Information provided Start Marker

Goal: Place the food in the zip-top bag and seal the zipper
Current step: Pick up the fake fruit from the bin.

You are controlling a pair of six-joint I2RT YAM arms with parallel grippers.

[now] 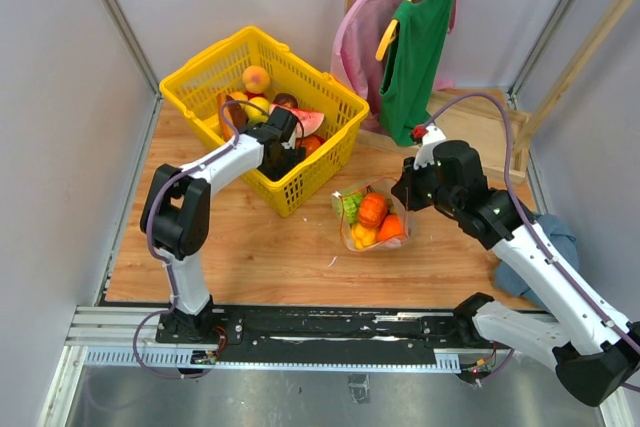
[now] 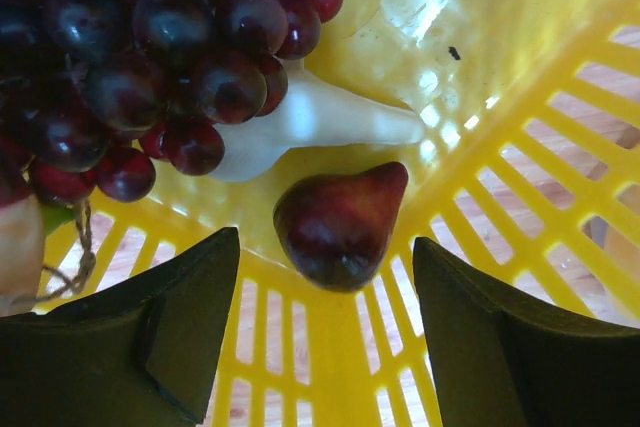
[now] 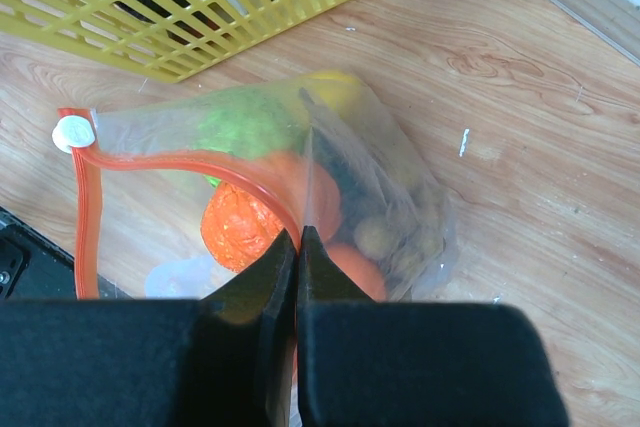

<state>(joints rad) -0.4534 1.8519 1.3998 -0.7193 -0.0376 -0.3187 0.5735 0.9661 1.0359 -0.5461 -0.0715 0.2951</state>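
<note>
At centre of wooden table (image 1: 270,247): zip-top bag (image 1: 375,242), lying on the boards just right of yellow basket (image 1: 325,162). Inside, an orange (image 1: 372,209), a green bumpy ball (image 1: 350,205) and smaller pieces, blurred through the film. Pinched at the mouth edge by right gripper (image 1: 405,192), fingers pressed tight together on the plastic where the zipper (image 3: 180,160) reaches them. Strip split into two runs from white slider (image 3: 73,133), mouth gaping.

Back left, inside the basket: left gripper (image 1: 285,152), fingers spread wide, gripping nothing. Dark red fruit (image 2: 340,227) on the basket floor between and just ahead of the tips, untouched. Next to it a dark grape bunch (image 2: 150,47) and a white piece (image 2: 320,122).

Around the table: grey walls (image 1: 60,97) with metal frame posts. Back right, wooden rack (image 1: 580,57) with green top (image 1: 415,47) and pink garment (image 1: 355,47) on hangers. Blue cloth (image 1: 555,237) at right edge, partly under the right arm. Metal rail (image 1: 330,322) along near edge, both arm bases bolted on.
</note>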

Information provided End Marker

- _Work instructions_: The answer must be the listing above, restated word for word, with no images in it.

- _Response to the exercise_:
Goal: Place the food in the zip-top bag and seal the zipper
Current step: Pick up the fake fruit from the bin.

You are controlling a pair of six-joint I2RT YAM arms with parallel grippers.

[now] 
[now] 
[now] 

<state>(joints rad) -0.4534 1.8519 1.3998 -0.7193 -0.0376 -0.3187 0.5735 0.9661 1.0359 -0.5461 -0.0715 0.2951</state>
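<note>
At centre of wooden table (image 1: 270,247): zip-top bag (image 1: 375,242), lying on the boards just right of yellow basket (image 1: 325,162). Inside, an orange (image 1: 372,209), a green bumpy ball (image 1: 350,205) and smaller pieces, blurred through the film. Pinched at the mouth edge by right gripper (image 1: 405,192), fingers pressed tight together on the plastic where the zipper (image 3: 180,160) reaches them. Strip split into two runs from white slider (image 3: 73,133), mouth gaping.

Back left, inside the basket: left gripper (image 1: 285,152), fingers spread wide, gripping nothing. Dark red fruit (image 2: 340,227) on the basket floor between and just ahead of the tips, untouched. Next to it a dark grape bunch (image 2: 150,47) and a white piece (image 2: 320,122).

Around the table: grey walls (image 1: 60,97) with metal frame posts. Back right, wooden rack (image 1: 580,57) with green top (image 1: 415,47) and pink garment (image 1: 355,47) on hangers. Blue cloth (image 1: 555,237) at right edge, partly under the right arm. Metal rail (image 1: 330,322) along near edge, both arm bases bolted on.
</note>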

The exercise ends with this answer.